_TASK BRIEF:_ Within the entries below, please return exactly the lines from the one with "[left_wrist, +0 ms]" through the one with "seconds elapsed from", leaving out any pictures.

──────── RAW DATA ────────

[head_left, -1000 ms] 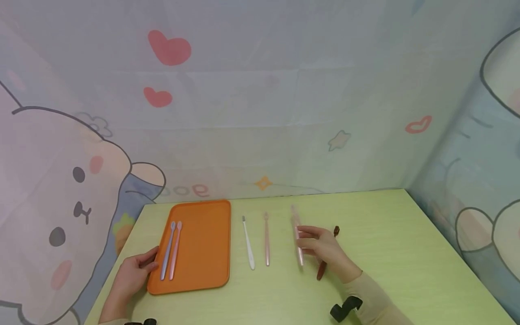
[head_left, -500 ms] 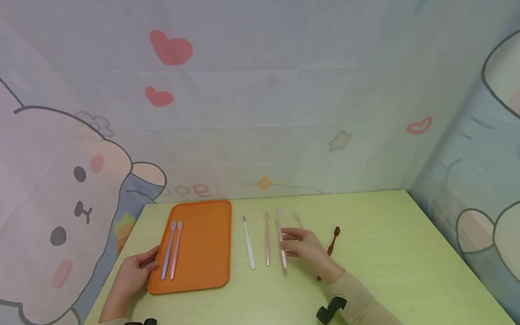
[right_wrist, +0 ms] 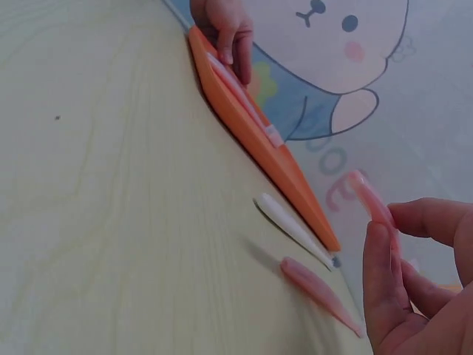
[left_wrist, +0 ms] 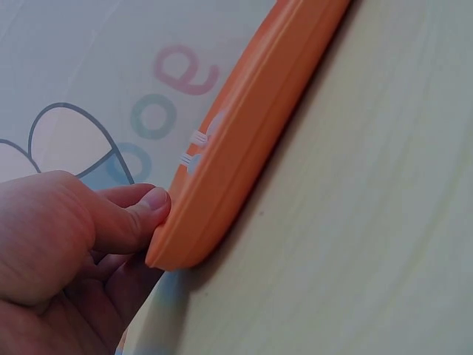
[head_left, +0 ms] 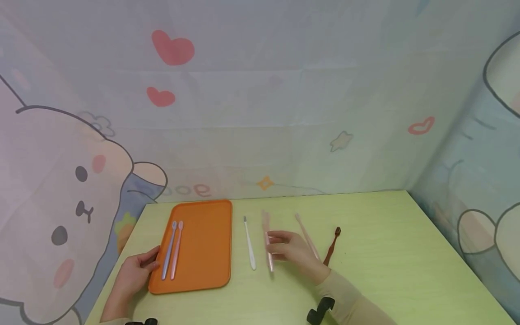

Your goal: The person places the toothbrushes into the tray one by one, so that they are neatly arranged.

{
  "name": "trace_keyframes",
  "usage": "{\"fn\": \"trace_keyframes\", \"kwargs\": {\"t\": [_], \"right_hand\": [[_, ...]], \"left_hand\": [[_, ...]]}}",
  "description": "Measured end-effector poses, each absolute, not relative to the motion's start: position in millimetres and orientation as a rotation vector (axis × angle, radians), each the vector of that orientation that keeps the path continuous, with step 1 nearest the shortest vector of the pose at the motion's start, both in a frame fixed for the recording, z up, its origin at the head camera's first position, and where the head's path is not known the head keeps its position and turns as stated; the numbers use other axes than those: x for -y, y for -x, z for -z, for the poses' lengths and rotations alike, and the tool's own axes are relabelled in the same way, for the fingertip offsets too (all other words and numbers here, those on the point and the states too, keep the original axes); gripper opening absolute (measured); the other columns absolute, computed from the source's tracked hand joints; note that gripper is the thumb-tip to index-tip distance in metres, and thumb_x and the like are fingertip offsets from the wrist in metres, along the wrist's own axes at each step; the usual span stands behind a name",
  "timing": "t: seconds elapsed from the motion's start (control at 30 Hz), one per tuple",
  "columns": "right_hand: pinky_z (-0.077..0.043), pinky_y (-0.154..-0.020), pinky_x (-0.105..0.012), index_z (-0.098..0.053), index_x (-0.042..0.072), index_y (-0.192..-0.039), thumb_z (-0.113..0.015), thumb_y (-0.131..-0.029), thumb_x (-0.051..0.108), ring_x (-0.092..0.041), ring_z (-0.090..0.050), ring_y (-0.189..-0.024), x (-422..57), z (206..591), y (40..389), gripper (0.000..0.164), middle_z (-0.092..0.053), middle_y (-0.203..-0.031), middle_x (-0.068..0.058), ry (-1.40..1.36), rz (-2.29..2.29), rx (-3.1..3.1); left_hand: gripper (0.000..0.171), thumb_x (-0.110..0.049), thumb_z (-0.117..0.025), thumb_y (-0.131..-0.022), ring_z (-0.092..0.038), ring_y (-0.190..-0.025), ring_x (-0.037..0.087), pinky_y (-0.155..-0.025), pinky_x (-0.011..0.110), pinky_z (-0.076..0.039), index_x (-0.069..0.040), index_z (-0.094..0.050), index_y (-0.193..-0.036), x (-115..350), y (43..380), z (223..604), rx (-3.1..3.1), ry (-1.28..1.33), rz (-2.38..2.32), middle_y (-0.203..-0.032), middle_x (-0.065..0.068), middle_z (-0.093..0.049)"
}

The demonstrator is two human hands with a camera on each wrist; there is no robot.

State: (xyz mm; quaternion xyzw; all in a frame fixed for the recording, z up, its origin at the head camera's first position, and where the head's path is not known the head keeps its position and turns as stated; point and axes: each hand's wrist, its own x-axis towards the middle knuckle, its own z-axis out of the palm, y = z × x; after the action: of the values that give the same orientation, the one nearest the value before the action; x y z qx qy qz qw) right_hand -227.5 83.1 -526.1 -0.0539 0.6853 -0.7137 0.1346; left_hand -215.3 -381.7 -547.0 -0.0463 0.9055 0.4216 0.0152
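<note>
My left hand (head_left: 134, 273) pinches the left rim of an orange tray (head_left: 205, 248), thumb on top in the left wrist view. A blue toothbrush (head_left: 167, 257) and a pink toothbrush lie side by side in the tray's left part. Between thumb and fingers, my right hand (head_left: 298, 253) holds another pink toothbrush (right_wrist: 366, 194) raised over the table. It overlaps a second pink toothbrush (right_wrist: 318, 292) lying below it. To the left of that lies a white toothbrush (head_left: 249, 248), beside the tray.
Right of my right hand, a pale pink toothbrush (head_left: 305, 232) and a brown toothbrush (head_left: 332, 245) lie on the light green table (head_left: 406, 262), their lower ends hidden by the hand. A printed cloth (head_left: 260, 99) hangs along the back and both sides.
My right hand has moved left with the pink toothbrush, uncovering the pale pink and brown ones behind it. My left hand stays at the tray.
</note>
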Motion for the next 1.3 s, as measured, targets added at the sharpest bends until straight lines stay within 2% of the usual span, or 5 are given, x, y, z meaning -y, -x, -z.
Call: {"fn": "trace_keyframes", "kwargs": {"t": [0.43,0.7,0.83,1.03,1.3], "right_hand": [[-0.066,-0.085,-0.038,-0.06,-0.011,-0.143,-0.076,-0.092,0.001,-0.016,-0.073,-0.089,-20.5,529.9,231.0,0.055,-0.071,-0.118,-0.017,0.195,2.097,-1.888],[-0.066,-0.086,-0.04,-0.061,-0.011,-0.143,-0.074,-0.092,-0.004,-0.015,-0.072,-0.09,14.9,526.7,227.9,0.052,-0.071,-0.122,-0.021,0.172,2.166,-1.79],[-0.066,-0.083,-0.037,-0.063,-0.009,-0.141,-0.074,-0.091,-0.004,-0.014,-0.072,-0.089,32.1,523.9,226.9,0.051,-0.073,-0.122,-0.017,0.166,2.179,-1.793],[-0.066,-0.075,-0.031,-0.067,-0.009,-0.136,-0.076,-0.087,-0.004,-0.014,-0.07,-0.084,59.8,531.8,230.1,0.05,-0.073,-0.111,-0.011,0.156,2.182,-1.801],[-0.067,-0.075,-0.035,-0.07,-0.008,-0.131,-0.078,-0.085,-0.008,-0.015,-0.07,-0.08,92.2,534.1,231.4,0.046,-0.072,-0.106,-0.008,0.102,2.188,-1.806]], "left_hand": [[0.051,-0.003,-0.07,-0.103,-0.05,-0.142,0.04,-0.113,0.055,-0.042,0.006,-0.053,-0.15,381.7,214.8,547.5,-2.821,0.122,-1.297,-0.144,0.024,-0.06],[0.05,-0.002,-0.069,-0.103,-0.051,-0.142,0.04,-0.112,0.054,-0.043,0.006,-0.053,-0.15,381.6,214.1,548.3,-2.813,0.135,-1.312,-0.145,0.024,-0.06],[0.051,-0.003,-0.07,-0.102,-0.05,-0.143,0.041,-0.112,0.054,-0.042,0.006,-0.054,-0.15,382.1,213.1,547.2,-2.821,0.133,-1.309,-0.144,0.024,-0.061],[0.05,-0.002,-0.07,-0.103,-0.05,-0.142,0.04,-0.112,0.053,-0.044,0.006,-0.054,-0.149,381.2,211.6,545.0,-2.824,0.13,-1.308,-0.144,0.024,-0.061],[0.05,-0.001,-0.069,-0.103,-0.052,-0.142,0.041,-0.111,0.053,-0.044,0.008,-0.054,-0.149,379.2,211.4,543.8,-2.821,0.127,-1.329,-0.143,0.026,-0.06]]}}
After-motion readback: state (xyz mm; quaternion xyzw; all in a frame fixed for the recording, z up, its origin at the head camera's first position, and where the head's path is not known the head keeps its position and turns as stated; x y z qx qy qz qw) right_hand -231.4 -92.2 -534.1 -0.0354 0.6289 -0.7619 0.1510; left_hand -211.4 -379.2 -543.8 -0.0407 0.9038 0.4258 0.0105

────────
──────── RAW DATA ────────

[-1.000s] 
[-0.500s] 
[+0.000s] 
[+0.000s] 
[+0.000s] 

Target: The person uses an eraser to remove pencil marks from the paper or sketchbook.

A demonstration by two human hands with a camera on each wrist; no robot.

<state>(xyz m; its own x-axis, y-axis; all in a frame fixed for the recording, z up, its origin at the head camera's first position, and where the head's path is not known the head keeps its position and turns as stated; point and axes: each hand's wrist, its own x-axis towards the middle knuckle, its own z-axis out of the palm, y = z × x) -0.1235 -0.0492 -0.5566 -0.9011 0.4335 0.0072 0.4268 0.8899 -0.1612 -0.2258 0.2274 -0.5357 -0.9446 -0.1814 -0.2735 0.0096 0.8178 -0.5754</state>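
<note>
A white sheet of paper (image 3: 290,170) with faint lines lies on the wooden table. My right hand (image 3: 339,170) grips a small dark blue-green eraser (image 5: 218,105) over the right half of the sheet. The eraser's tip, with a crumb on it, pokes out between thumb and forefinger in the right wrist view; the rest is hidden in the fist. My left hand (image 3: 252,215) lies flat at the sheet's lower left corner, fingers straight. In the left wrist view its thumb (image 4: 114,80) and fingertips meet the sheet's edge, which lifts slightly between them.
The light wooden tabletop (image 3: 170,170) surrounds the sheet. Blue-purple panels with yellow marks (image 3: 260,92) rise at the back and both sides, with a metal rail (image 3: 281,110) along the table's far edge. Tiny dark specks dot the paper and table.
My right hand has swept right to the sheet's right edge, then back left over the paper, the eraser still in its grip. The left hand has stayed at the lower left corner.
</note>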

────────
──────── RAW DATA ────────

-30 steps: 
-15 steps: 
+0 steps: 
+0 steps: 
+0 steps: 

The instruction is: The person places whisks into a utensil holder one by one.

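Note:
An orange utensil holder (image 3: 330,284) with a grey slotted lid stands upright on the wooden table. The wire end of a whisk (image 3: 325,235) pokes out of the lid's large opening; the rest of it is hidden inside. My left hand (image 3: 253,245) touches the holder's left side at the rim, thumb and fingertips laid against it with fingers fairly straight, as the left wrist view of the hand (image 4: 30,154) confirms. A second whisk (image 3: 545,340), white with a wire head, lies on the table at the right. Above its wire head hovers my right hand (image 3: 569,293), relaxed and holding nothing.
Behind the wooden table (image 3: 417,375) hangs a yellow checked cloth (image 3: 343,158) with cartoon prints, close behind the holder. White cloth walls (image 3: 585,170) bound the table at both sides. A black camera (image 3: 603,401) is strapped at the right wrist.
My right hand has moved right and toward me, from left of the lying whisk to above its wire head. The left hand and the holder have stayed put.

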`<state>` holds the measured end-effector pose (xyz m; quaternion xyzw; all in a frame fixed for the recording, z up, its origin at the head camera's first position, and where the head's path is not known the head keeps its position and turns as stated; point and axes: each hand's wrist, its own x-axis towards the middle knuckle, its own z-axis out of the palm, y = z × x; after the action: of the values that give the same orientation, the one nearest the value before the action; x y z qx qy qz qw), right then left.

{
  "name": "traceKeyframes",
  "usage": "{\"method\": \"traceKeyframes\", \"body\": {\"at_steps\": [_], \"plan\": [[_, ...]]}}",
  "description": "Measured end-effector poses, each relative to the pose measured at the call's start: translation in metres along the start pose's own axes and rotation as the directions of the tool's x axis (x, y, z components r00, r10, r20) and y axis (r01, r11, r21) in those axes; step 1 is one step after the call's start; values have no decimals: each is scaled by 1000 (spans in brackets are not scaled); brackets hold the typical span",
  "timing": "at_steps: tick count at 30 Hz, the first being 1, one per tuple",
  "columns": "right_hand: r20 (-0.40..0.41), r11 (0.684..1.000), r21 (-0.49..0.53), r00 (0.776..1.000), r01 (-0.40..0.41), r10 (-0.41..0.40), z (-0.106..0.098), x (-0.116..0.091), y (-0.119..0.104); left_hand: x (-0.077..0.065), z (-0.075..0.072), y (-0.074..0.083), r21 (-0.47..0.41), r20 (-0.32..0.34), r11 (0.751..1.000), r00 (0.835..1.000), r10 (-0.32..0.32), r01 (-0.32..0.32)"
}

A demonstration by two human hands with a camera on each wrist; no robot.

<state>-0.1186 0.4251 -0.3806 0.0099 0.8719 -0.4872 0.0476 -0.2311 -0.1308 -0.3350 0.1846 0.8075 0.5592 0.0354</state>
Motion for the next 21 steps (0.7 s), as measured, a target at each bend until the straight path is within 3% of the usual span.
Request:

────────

_RESPONSE FOR THIS EXERCISE:_
[left_wrist, +0 ms] 
[head_left, +0 ms] 

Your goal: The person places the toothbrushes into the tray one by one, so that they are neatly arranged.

{
  "name": "trace_keyframes",
  "usage": "{\"fn\": \"trace_keyframes\", \"kwargs\": {\"t\": [_], \"right_hand\": [[_, ...]], \"left_hand\": [[_, ...]]}}",
  "description": "Measured end-effector poses, each absolute, not relative to the motion's start: position in millimetres and orientation as a rotation vector (axis × angle, radians), each the vector of that orientation that keeps the path continuous, with step 1 nearest the shortest vector of the pose at the motion's start, both in a frame fixed for the recording, z up, its origin at the head camera's first position, and where the head's path is not known the head keeps its position and turns as stated; the numbers use other axes than those: x for -y, y for -x, z for -z, for the poses' lengths and rotations alike, and the tool's own axes are relabelled in the same way, for the fingertip offsets too (all other words and numbers here, those on the point and the states too, keep the original axes); gripper opening absolute (measured); the other columns absolute, computed from the source's tracked hand joints; note that gripper is the thumb-tip to index-tip distance in metres, and thumb_x and the like are fingertip offsets from the wrist in metres, along the wrist's own axes at each step; the usual span stands behind a name",
  "timing": "t: seconds elapsed from the motion's start (control at 30 Hz), one per tuple",

At this point, the answer is complete.